House debates
Tuesday, 8 May 2018
Questions without Notice
Royal Commission into Misconduct in the Banking, Superannuation and Financial Services Industry
2:50 pm
Tanya Plibersek (Sydney, Australian Labor Party, Deputy Leader of the Opposition) Share this | Link to this | Hansard source
I have a question to the Prime Minister. Before I go to that, may I very briefly associate the opposition with the minister's comments on the necessity for a truly national redress scheme.
My question is to the Prime Minister. Labor members have been contacted by victims of the rorts and rip-offs of the banks. Those victims in some cases have been required to sign non-disclosure agreements to get compensation. Can the Prime Minister assure the victims of bank misconduct who have been silenced by non-disclosure agreements, including my constituent, that if they give evidence to the royal commission they will be protected from any adverse legal consequences?
2:51 pm
Malcolm Turnbull (Wentworth, Liberal Party, Prime Minister) Share this | Link to this | Hansard source
I will ask the Attorney-General to answer the question.
Christian Porter (Pearce, Liberal Party, Attorney-General) Share this | Link to this | Hansard source
I thank the Prime Minister and I thank the member opposite for the question. It's obviously a very serious issue. One of the points of difference between any other type of commission of inquiry that's called and a royal commission is that the processes and procedures of a royal commission are necessarily independent, completely divorced from the government and unable to be affected by government decision, as properly should be the case. Nevertheless, Commissioner Hayne has addressed this matter in several of his opening addresses at the royal commission. The situation is, of course, that many victims of the banks, by consent with the banks, entered into agreements where money was exchanged for wrongs that had occurred. In a number of cases they were subject to non-disclosure agreements or clauses as part of the overarching agreement.
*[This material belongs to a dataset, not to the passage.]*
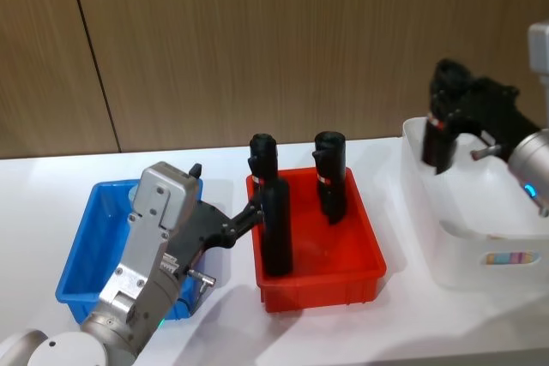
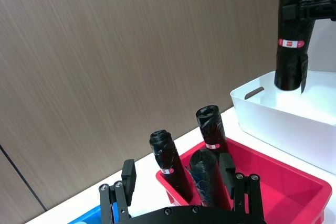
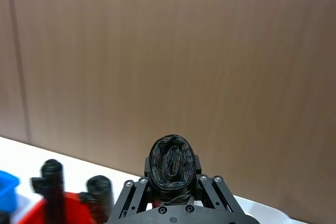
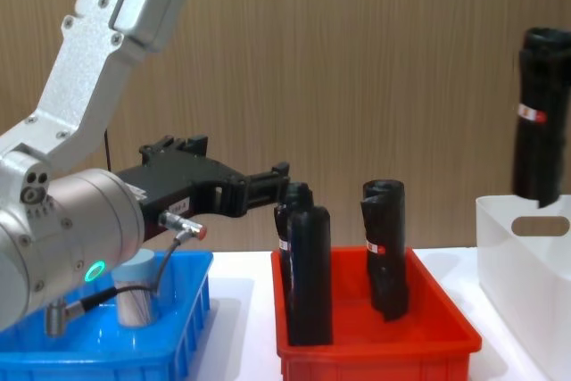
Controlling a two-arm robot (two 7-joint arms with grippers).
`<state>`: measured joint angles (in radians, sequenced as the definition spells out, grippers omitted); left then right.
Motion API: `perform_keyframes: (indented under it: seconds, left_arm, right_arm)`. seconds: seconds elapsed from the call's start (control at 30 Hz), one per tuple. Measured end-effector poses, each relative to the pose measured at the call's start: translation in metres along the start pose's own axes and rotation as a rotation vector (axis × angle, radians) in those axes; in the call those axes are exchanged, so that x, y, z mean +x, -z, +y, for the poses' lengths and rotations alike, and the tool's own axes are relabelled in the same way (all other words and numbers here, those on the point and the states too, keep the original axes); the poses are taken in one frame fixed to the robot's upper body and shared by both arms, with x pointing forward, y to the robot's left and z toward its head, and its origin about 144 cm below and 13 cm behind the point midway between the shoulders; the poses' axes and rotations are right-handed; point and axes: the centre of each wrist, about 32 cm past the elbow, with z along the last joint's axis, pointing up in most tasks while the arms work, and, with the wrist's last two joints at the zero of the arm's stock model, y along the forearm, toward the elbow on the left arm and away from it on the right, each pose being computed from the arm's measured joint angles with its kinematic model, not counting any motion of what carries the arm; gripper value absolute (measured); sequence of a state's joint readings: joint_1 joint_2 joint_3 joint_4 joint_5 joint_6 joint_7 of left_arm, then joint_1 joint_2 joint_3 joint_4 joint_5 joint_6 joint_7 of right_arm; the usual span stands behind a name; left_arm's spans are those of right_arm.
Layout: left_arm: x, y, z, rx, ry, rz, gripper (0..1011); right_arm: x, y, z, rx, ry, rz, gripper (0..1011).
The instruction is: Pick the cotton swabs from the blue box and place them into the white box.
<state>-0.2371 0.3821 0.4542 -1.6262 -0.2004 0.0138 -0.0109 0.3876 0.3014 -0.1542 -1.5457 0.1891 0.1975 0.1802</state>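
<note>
One cotton swabs jar (image 4: 136,296), clear with a light-blue lid, stands in the blue box (image 1: 86,246) under my left arm. My left gripper (image 1: 257,212) reaches out of the blue box toward the red bin. It is open, with the top of the front black roll (image 2: 207,177) between its fingers (image 2: 128,174). My right gripper (image 1: 446,117) is shut on another black roll (image 1: 437,143), which it holds upright above the near-left corner of the white box (image 1: 480,246). The same roll (image 4: 538,113) hangs over the white box's handle cut-out.
A red bin (image 1: 360,280) sits between the two boxes. Three black rolls with red-white labels stand in it, one in front (image 1: 276,229) and two behind (image 1: 329,173). A wood-panelled wall rises behind the white table (image 1: 223,315).
</note>
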Motion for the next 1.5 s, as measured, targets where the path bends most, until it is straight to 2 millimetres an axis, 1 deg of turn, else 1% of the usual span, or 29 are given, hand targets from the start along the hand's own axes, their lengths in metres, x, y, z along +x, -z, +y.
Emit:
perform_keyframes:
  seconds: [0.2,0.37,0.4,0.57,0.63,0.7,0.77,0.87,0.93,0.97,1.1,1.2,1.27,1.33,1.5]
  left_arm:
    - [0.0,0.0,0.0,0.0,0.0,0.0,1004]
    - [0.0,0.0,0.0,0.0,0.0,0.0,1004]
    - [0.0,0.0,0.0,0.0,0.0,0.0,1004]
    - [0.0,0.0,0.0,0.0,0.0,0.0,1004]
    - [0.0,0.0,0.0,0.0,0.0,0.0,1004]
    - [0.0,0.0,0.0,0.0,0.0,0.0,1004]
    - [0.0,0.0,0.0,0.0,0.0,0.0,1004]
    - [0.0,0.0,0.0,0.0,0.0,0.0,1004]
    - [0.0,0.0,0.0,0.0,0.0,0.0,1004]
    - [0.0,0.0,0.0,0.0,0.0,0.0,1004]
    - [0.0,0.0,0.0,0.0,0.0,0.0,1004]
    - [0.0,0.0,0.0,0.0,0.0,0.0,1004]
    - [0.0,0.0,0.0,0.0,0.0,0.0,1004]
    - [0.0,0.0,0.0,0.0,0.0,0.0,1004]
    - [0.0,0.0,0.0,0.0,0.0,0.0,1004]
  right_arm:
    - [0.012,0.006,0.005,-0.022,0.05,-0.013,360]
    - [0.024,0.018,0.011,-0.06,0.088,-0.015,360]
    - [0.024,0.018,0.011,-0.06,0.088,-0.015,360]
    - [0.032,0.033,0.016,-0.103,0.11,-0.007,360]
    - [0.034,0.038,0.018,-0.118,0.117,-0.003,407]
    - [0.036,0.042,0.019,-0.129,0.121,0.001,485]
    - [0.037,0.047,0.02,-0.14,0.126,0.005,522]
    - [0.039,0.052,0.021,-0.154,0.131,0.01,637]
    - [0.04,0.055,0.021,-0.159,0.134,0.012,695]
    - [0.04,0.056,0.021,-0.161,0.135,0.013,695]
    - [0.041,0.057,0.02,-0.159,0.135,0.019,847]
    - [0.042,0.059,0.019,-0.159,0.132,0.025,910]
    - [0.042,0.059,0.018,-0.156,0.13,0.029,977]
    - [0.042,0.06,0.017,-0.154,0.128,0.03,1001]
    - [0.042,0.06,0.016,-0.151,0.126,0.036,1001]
A non-disclosure agreement which governs one of those particular individual settlements has an effect.
What the royal commission has noted is that its standing powers enable it, in effect, to override the existence of any of those non-disclosure agreements. The point that you make, I think, is there will be a small class of those agreements where a question may arise as to whether or not someone who has signed the agreement and is subject to the agreement can in the prima facie instance alert the royal commission to its existence so that the royal commission can ask questions with respect to it. What Commissioner Hayne has said—I don't have the transcript in front of me, so this is necessarily my best recollection of his approach—is very similar to the approach that royal commissioners used in the sexual abuse royal commission, which was of this nature: if any bank sought to enact a non-disclosure clause in an agreement to prevent someone alerting the royal commission as to the existence of the agreement, such that the royal commissioner could then override that non-disclosure agreement, that if he became aware of that activity he as the royal commissioner would ensure that the royal commission placed its microscope scrupulously over that bank, its conduct and the types of agreements it signed.
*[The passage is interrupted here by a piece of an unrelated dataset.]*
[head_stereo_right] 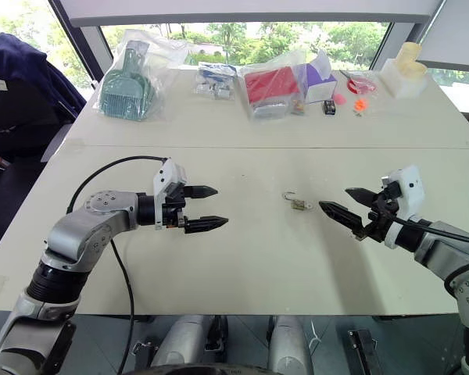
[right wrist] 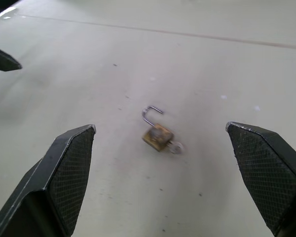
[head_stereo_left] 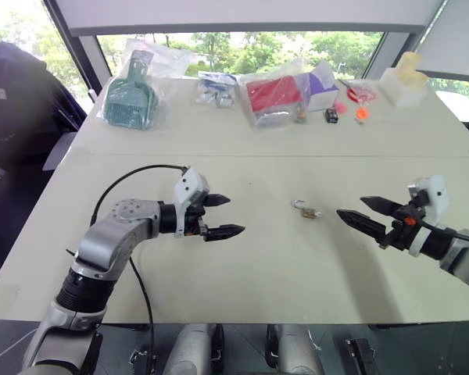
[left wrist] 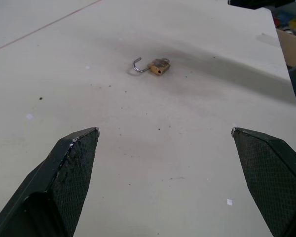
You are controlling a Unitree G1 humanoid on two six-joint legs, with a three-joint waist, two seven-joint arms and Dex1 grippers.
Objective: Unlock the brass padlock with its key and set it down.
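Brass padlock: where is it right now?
The brass padlock lies on the white table, near its middle in the head views, between the open left gripper and open right gripper, touching neither, its shackle swung open.

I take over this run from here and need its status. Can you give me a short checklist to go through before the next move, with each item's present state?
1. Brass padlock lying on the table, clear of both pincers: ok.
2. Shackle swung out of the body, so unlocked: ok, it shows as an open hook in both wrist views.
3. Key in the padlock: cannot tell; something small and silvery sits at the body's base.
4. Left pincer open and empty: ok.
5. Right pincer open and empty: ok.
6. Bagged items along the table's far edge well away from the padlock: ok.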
It seemed to us at the time that that was a very proper approach and precisely the analogous approach to that taken in the royal commission against sexual abuse in organisations which we've just heard about with respect to redress. I am very happy to brief you further with the transcript, but it does seem to us as a government that the royal commissioner has done his absolute best within the confines of the law to address that situation. I have not had anyone approach my office specifically with respect to issues of this nature. If you have, then they can be brought to my attention and we can have a look at those on a case-by-case basis.